A timidez de Araceli foi confirmada em depoimento dado à polícia pela professora Marlene Ceolin Stefanon, que a descreveu como “uma aluna aplicada, sempre obtendo boas notas, inclusive em educação física”. Quanto ao comportamento, detalhou que “era bem comportada, tímida e de bons costumes e que não tinha namoradinhos”, numa observação que causaria estranheza hoje ao se referir a uma menina de 8 anos.
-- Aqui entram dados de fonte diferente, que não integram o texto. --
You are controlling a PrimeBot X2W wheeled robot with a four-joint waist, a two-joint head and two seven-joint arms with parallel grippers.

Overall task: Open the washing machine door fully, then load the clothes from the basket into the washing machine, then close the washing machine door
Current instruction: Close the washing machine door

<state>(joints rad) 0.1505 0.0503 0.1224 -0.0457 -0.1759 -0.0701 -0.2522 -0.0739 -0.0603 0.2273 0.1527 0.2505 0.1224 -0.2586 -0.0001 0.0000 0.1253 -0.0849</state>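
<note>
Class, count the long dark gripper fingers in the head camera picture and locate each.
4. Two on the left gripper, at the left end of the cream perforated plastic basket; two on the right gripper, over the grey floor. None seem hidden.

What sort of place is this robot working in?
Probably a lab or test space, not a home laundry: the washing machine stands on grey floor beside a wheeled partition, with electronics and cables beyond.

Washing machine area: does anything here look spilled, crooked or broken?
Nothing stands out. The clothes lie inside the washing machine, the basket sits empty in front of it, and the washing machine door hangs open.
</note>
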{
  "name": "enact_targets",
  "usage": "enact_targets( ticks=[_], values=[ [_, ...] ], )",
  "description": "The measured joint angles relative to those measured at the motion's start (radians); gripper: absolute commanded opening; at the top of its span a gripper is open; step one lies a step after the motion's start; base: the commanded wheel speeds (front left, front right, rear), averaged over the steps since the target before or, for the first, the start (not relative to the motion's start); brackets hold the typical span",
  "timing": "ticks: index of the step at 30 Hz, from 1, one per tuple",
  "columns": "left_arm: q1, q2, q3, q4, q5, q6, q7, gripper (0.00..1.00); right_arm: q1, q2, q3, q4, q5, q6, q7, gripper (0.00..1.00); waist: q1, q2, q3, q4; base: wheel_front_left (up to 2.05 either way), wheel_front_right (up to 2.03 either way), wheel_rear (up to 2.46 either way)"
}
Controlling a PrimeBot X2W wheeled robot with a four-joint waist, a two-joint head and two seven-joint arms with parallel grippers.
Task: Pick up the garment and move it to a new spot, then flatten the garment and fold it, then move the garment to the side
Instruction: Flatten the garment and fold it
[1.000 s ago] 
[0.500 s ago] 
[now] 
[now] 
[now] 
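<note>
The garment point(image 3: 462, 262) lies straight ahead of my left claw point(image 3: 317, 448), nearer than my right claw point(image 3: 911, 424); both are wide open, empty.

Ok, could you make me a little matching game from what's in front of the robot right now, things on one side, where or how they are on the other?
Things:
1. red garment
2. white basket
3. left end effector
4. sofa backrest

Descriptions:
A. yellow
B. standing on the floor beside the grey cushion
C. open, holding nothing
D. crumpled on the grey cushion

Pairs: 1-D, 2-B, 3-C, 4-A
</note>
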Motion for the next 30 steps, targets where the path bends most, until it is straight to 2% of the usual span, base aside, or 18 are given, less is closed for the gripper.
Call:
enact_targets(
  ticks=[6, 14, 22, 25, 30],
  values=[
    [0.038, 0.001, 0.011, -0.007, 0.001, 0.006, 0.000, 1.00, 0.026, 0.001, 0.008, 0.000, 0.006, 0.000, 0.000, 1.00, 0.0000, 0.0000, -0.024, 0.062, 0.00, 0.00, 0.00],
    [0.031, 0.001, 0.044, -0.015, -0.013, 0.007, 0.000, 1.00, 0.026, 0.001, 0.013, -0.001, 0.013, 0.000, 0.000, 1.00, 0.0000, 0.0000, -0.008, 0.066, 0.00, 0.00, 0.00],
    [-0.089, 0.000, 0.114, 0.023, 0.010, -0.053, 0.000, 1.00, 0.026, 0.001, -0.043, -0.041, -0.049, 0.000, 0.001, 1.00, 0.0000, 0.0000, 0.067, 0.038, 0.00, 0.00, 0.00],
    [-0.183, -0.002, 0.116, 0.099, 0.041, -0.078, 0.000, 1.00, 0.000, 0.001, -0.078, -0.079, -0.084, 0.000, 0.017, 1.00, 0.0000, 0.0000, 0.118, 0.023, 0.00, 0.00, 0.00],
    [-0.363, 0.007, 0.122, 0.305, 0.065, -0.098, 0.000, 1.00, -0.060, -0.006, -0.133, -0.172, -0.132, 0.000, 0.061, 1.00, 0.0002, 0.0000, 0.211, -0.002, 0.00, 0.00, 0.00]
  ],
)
No dia em que Araceli desapareceu, Clarice havia ido encontrar a amiga no ponto de ônibus, como já tinham combinado. Ela pegou o ônibus das 17h30 e nele encontrou o irmão de Araceli, o Luiz Carlos, que na época tinha 12 anos, que perguntou pela irmã. Ao chegar em casa, Luiz Carlos encontrou o pai, Gabriel, que àquela altura já estranhava não ter encontrado a filha em casa quando voltou do trabalho, por volta das 17h10. Gabriel viu o filho e a menina Clarice descerem do ônibus, sem a companhia de sua filha. Perguntou sobre Araceli ao cobrador, que respondeu ter visto a menina com uma loura, informação posteriormente apurada e descartada pela polícia.
Desde o episódio em que Araceli resolveu fazer a pé o caminho da escola para casa, seu pai lhe aconselhara a não arredar o pé do ponto de ônibus até que ele fosse buscá-la, caso acontecesse de o veículo não passar de novo. Ele também recomendou não pegar carona com estranhos. Ao não verem a filha descer, Gabriel e Lola iniciaram os movimentos para localizar a menina.
Começava assim um dos casos de maior repercussão na história judicial brasileira, deflagrado em plena ditadura militar e marcado por uma mistura de elementos: boatos, pressões, silêncios, insinuações ambíguas, omissões, intrigas, tentativa de suborno, atrasos no inquérito, denúncias de destruição de provas e reviravoltas. Os números do processo indicam a dimensão e os desafios: 307 pessoas prestaram depoimento (algumas por mais de uma vez), 12 acareações, 33 volumes e mais de 12 mil páginas.
A partir da saída da menina Araceli da escola, seu destino permanece obscuro. Assim que acabou a aula, Clarice correu para encontrar a amiga, mas ela não estava no ponto de ônibus. Suposições de todo tipo foram e vêm sendo feitas ao longo das últimas cinco décadas, algumas bem possíveis de serem realidade, outras, infelizmente, com poucas chances de elucidação. A partir daquele final de tarde de 18 de maio de 1973 começou o sofrimento e agonia de uma família.